The fund represents proof of concept. Government money can flow to open source without strangling it in bureaucracy. Maintainers can be paid for the work they actually do rather than the work funders imagine they should do.
This success gave rise to something larger. In late October 2025, the European Commission approved the Digital Commons European Digital Infrastructure Consortium. It launched formally in The Hague on December 11th, with France, Germany, the Netherlands, and Italy as founding members. Luxembourg, Slovenia, Poland, and Belgium have joined as observers.
The consortium is not another strategy document. It has legal personality, dedicated governance, and pooled member state resources. Any software it develops will be released under open source licences by default. By 2027, it promises a one-stop shop for funding, a Digital Commons Forum, and an annual report on the state of European digital infrastructure.
The timing matters. The consultation now open arrives just weeks after this institutional machinery began operating. For once, there is a mechanism designed to act on whatever feedback Brussels receives.
Two cultures
Yet developers remain wary, and their wariness is not irrational.
The NLnet rejection was not an isolated incident but a pattern. Funding bodies, even those dedicated to open source, prefer exciting new projects to grinding maintenance. They impose accountability requirements designed for contractors and misapplied to volunteers. They evaluate proposals using academic criteria ill-suited to infrastructure work.
One commenter on the discussion summarised the core demand: "If EU wants to be serious, it needs to give money to projects without telling projects how to spend it." The comparison to commercial licensing cuts deep. Governments do not instruct Microsoft how to allocate their licence fees. They pay for a product that works. Open source maintainers, providing equally critical infrastructure, find themselves subjected to elaborate justifications for every euro.
The cultural barrier runs both ways. Procurement officers struggle to understand why they should pay for something available online for free. Politicians want ribbon-cutting moments, not invisible maintenance. The Interoperable Europe Act, effective since 2024, requires public bodies to consider open source alternatives first—but changing procurement culture is generational work.
And then there is Chat Control. A separate Commission initiative seeking to mandate scanning of encrypted communications has drawn fierce opposition from the technology community.
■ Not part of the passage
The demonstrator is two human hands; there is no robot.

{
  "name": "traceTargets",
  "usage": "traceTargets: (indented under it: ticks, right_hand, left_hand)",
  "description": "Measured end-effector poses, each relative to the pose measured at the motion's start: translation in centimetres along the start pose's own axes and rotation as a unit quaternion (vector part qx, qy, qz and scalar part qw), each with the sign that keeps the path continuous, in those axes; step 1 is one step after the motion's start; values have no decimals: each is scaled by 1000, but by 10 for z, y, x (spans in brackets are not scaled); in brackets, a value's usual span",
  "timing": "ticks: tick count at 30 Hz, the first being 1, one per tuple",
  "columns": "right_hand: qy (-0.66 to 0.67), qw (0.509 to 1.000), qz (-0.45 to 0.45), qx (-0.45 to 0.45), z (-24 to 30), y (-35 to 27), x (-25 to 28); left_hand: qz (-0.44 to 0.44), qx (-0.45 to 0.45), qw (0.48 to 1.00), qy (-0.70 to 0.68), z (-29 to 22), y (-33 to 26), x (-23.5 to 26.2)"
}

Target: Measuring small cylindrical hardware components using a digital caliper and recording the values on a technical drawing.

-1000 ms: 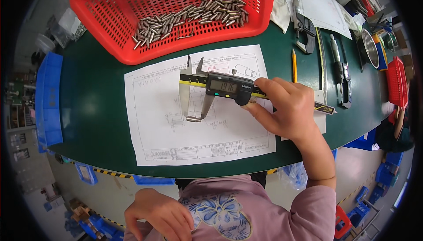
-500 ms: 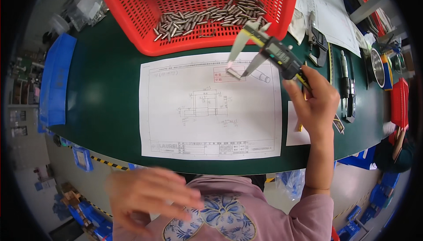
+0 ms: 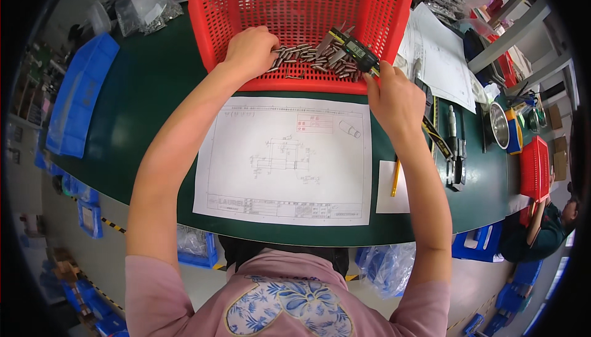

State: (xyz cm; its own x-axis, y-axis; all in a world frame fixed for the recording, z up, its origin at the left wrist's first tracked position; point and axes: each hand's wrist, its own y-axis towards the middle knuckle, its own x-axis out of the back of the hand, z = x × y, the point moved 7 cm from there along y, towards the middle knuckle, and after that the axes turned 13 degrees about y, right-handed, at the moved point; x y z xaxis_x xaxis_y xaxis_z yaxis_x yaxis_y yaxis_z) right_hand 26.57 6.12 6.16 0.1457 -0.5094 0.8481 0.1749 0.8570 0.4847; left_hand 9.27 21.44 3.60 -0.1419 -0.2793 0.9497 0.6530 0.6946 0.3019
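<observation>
My right hand (image 3: 394, 97) grips a digital caliper (image 3: 360, 53) by its slide, thumb against the body. The caliper's jaws hang over a heap of small metal pins (image 3: 301, 53) in the red plastic basket (image 3: 246, 4); whether a pin sits between them I cannot tell. Reaching over the basket's left front rim, my left hand (image 3: 251, 50) has its fingers bent down at the left end of the heap. What those fingertips hold, if anything, is hidden. A printed part drawing (image 3: 246, 183) lies flat in front of the basket.
On the right lie a pencil (image 3: 395, 178) on white paper, a micrometer (image 3: 454, 146), more drawing sheets (image 3: 437, 60) and a metal bowl (image 3: 497, 124). A blue tray (image 3: 80, 97) stands at the left. Farther right, a person (image 3: 545, 232) touches another red basket (image 3: 534, 167).
My left hand has gone from near my body into the basket. The caliper has moved forward from above the drawing to above the pins; the pin seen at its jaws no longer shows there.
</observation>
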Motion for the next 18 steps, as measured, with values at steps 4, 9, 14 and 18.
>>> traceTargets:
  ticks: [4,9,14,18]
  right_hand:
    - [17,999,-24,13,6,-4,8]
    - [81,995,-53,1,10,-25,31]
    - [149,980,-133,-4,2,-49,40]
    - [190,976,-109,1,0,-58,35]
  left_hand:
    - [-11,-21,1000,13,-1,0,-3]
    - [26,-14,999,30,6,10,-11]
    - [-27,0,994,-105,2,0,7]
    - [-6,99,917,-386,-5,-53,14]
How, developers ask, can institutions proposing surveillance backdoors be trusted partners in building open digital infrastructure?
There is no satisfying answer. The European Commission is not a unitary actor. Different directorates pursue different agendas, sometimes in direct conflict. Engaging with the open source consultation does not mean endorsing every other Commission policy.
The question
The consultation runs until February 3rd 2026. The EDIC will proceed regardless of participation levels. But the questions Brussels poses—what barriers hamper open source adoption, what sectors would benefit, what concrete measures might help—are ones developers are better positioned to answer than anyone else.
For two decades, the open source community has complained that governments do not understand them. Now a government is asking to be taught. The teacher may prove an indifferent student. The institutional habits are deep. The cultural divide is real. But the alternative—ceding influence to those less qualified—has its own costs.
Someone applied for funding to maintain shadow-utils and was told to rewrite it in Rust. The question now is whether the institutions capable of that response are also capable of learning from it.